‘Dangerously Misguided’: Biden’s $2.3T Infrastructure Plan Panned by Major Business Groups
Major business groups denounced President Joe Biden’s massive infrastructure package, specifically criticizing the plan’s proposed tax increase, but said they were committed to compromise.
Business groups took aim at Biden’s $2.3 trillion infrastructure plan, arguing that a corporate tax increase would stunt job growth rather than invigorate the economy. But, the groups expressed a commitment to compromise on infrastructure, which they said was important for the U.S. economy.
“To the extent that infrastructure investment, given its unique economic benefits and the need for a rapid recovery from COVID-19, is deficit-funded in the short term, Congress should set a course for steady, reliable funding for infrastructure over the long term,” Business Roundtable President and CEO Joshua Bolten said in a statement prior to Biden’s announcement Wednesday.
Business Roundtable members include a range of top U.S. executives, including Amazon CEO Jeff Bezos, American Airlines CEO Doug Parker, IBM CEO Arvind Krishna, JPMorgan Chase CEO Jamie Dimon and many others.
“Business Roundtable strongly opposes corporate tax increases as a pay-for for infrastructure investment. Policymakers should avoid creating new barriers to job creation and economic growth, particularly during the recovery,” Bolten continued.
Biden announced the massive plan at a Pennsylvania union training center alongside International Brotherhood of Electrical Workers leaders Wednesday evening. The White House said the plan will create millions of “good jobs” and rebuild the nation’s infrastructure.
Biden proposed to increase the U.S. corporate tax rate from 21 percent to 28 percent as a way of paying for the package. The Tax Cuts and Jobs Act of 2017, which was passed by the Republican-controlled Congress and signed into law by former President Donald Trump, cut the corporate tax rate from 35 percent to 21 percent.
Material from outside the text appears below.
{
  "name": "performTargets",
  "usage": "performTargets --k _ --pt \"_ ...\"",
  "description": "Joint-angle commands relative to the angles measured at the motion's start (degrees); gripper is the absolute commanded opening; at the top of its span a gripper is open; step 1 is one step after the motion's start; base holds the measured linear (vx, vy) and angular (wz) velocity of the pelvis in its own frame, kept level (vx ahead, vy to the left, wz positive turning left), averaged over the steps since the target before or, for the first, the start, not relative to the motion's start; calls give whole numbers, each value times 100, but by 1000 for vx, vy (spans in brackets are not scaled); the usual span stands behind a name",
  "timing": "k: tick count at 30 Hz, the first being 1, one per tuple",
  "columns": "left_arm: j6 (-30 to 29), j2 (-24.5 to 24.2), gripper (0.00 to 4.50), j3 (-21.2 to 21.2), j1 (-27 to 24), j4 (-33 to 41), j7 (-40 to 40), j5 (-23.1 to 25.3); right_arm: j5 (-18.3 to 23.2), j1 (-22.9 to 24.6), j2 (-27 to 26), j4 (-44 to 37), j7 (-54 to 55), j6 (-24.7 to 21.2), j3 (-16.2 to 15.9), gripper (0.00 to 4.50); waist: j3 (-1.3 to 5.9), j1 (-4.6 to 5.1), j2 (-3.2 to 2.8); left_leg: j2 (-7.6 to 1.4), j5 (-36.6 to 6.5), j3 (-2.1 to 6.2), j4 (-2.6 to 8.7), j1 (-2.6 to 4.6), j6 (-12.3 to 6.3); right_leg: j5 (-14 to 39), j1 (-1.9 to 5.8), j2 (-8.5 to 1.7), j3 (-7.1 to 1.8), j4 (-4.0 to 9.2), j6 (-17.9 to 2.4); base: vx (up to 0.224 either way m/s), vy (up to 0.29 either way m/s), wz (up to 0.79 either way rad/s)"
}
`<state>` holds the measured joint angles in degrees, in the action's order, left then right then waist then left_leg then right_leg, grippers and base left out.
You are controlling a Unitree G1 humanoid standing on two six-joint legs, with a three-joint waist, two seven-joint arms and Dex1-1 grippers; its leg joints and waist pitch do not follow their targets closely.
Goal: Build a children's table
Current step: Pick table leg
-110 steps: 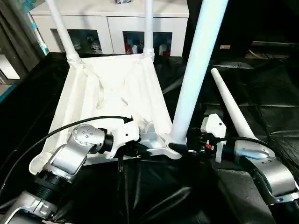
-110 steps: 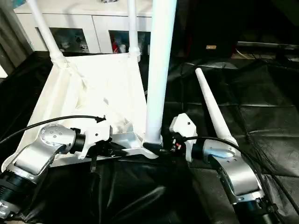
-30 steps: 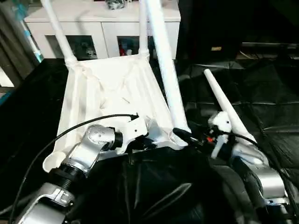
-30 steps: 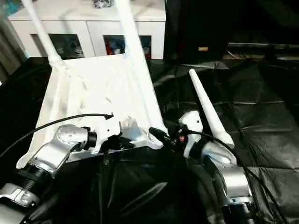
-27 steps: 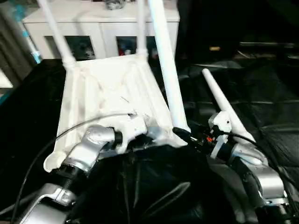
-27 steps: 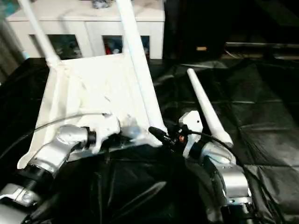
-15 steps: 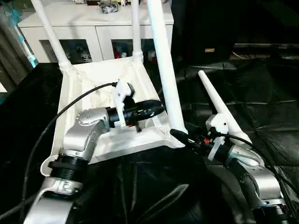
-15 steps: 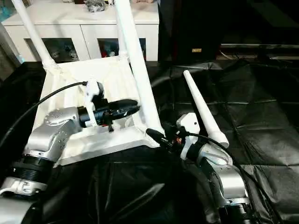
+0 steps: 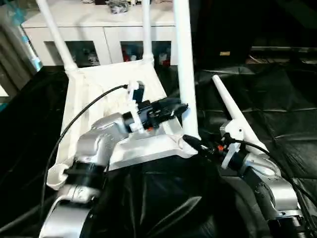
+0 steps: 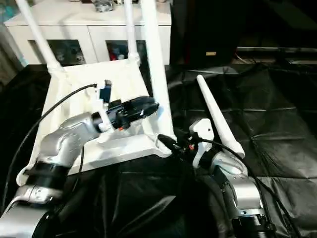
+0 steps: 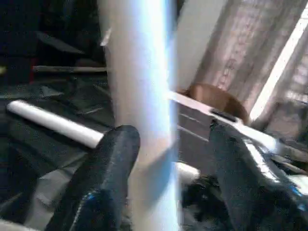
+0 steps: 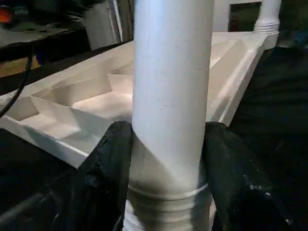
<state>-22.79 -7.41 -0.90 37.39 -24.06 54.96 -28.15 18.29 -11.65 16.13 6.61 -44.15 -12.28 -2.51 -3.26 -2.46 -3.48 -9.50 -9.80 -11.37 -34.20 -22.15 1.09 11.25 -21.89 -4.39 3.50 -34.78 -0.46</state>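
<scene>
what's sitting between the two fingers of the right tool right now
A white table leg stands upright between the right tool's fingers, just above the corner socket of the upturned tabletop. The right wrist view shows both fingers against it.

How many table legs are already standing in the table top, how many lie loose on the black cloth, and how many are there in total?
Legs standing in the table top: 3
Legs lying loose on the black cloth: 1
Total: 4

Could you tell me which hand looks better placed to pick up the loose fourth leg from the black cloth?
Probably the left hand: its fingers stand open around the upright leg, one not touching it, while the right hand clamps that leg's base. The loose leg lies nearer the right.
</scene>
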Motion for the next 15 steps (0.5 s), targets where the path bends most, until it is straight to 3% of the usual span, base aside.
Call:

“We believe the proposal is dangerously misguided when it comes to how to pay for infrastructure,” Neil Bradley, the Chamber of Commerce executive vice president and chief policy officer, said in a statement. “Properly done, a major investment in infrastructure today is an investment in the future, and like a new home, should be paid for over time — say 30 years — by the users who benefit from the investment.”
The Chamber of Commerce assembled a coalition of more than 300 members in January to push for an infrastructure package. Infrastructure spending is among the fastest ways for the government to spur economic growth, former Chamber CEO Tom Donohue said.
“America’s small businesses are the third largest economy in the world, and they have been severely harmed by the pandemic and government shutdowns,” National Federation of Independent Business President and CEO Brad Close said in a statement.
“We recognize this is only ‘round one’ and will remain steadfast in opposing any tax hikes that could hurt the efforts of small businesses to keep their doors open and their employees on payroll,” Close continued.
Biden has reportedly considered phasing pass-through entity deductions out as another way of funding the package announced Wednesday, National Law Review reported. Many small businesses are taxed as pass-through entities, or individuals, but they are given a deduction that effectively reduces their tax rate from 37 percent, the highest bracket, to 29.6 percent, according to the Internal Revenue Service.
Removing this deduction would raise taxes on at least 90 percent of small businesses across the country, according to the NFIB.
But, Treasury Secretary Janet Yellen lauded Biden’s plan for revamping the “flawed corporate tax code that incentivizes off-shoring” in a statement Thursday.
“It ends the global race to the bottom for lower and lower tax rates, something that will stop corporations from shifting their profits into tax havens abroad,” Yellen said.
The plan is a “historic investment” in American jobs, Secretary of Labor Marty Walsh added in a statement.